Spatial Linkage Benchmark Preparation
For data, we chose four worldwide large-scale datasets from the Overture Maps Foundation: addresses, buildings, land use, and streets. You can test the questions yourself using the methods described below.
We used the Overture Maps dataset, which were initially downloaded as Geoparks. An example of preparing addresses for Sedona benchmarking is shown below. All datasets followed the same pattern.
We also processed the data in Lakehouse tables, converting the parquet WKB to the original geometry Data types for Databricks benchmarking.
comparison question
The chart above uses the same set of three questions each calculation is tested against.
Question #1 – ST_Contains(buildings, addresses)
This query evaluates a 2.5B building polygon that contains 450M address points (point-in-polygon join). The result is 200M+ matches. For Sedona, we reversed it ST_within(a.geom, b.geom) To support default left build-side optimizations. On Databricks, there is no material difference between using ST_contained Or ST_Within,
Question #2 – ST_Cover (Land Use, Building)
This query evaluates 1.3M ‘Industrial’ land use polygons worldwide covering 2.5B building polygons. The result is 25M+ matches.
Question #3 – ST_Intersects (Roads, Land Use)
This query evaluates 300M roads that intersect with 10M ‘residential’ land-use polygons worldwide. The result is 100M+ matches. For Sedona, we reversed it ST_Intersects(l.geom, trans.geom) To support default left build-side optimizations.
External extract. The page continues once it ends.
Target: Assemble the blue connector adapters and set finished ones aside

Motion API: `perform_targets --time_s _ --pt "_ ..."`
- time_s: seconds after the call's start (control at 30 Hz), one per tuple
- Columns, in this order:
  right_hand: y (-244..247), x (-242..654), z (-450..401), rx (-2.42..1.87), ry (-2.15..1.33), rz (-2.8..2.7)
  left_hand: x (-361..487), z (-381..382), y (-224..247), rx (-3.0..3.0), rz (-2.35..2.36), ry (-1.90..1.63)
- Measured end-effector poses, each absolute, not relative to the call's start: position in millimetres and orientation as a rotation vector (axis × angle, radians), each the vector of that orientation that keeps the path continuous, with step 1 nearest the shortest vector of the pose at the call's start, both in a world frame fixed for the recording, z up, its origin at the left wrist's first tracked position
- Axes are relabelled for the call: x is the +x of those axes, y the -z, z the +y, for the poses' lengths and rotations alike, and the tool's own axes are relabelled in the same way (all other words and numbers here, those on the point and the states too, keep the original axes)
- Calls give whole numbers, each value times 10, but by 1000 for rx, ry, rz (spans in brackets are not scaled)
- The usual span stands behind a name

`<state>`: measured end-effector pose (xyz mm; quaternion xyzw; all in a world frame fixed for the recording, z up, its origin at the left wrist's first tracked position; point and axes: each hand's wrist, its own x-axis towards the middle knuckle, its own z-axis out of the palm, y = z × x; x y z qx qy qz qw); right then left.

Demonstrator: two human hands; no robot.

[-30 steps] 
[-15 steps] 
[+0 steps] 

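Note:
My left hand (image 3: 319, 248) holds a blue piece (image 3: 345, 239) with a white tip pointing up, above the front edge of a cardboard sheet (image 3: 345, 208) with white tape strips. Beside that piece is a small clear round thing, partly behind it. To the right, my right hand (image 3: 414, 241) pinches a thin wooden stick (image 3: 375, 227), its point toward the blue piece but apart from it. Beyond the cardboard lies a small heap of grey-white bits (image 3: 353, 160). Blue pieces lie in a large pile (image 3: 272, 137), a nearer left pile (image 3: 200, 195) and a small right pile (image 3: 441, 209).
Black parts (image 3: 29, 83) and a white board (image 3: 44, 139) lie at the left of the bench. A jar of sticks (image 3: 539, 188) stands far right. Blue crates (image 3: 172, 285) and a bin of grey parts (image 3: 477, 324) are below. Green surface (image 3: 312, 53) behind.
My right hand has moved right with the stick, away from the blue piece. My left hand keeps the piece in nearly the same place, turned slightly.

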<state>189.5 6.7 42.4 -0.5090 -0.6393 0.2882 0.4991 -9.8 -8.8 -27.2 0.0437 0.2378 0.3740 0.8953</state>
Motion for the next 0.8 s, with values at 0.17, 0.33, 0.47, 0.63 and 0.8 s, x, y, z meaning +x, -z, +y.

What’s next for Spatial SQL and native types
Databricks continues to add new spatial expressions based on customer requests. Here is a list of spatial functions that were added after the public preview: ST_AsEWKB, st_dump, ST_outer ring, ST_InteriorRingN, ST_NumInteriorRingsNow available in DBR 18,0 beta: support for ST_Azimuth, ST_Boundary, ST_ClosestPoint, EWKT, including two new expressions, ST_GeogFromEWKT and ST_GeomFromEWKT, and performance and robustness improvements, ST_IsValid, ST_makelineAnd ST_Create Polygon,
Provide your feedback to the product team
If you would like to share your requests for additional ST expressions or geospatial features, please fill out this short description survey,
UPDATE: Open sourcing geo types in Apache Sparkâ„¢
contribution of geometry And Geography Apache Sparkâ„¢ data types have made great strides and are on track to be committed to Spark 4.2 in 2026.
Try Spatial SQL for free
Run your next spatial query on Databricks SQL today – and see how much faster your spatial joins can be. To learn more about spatial SQL functions, see SQL And pyspark Documentation. For more information on Databricks SQL, see website, product tourAnd Databricks free versionIf you want to migrate your existing warehouse to a high-performance, serverless data warehouse with a better user experience and lower total costs, Databricks SQL is the solution – try it To free.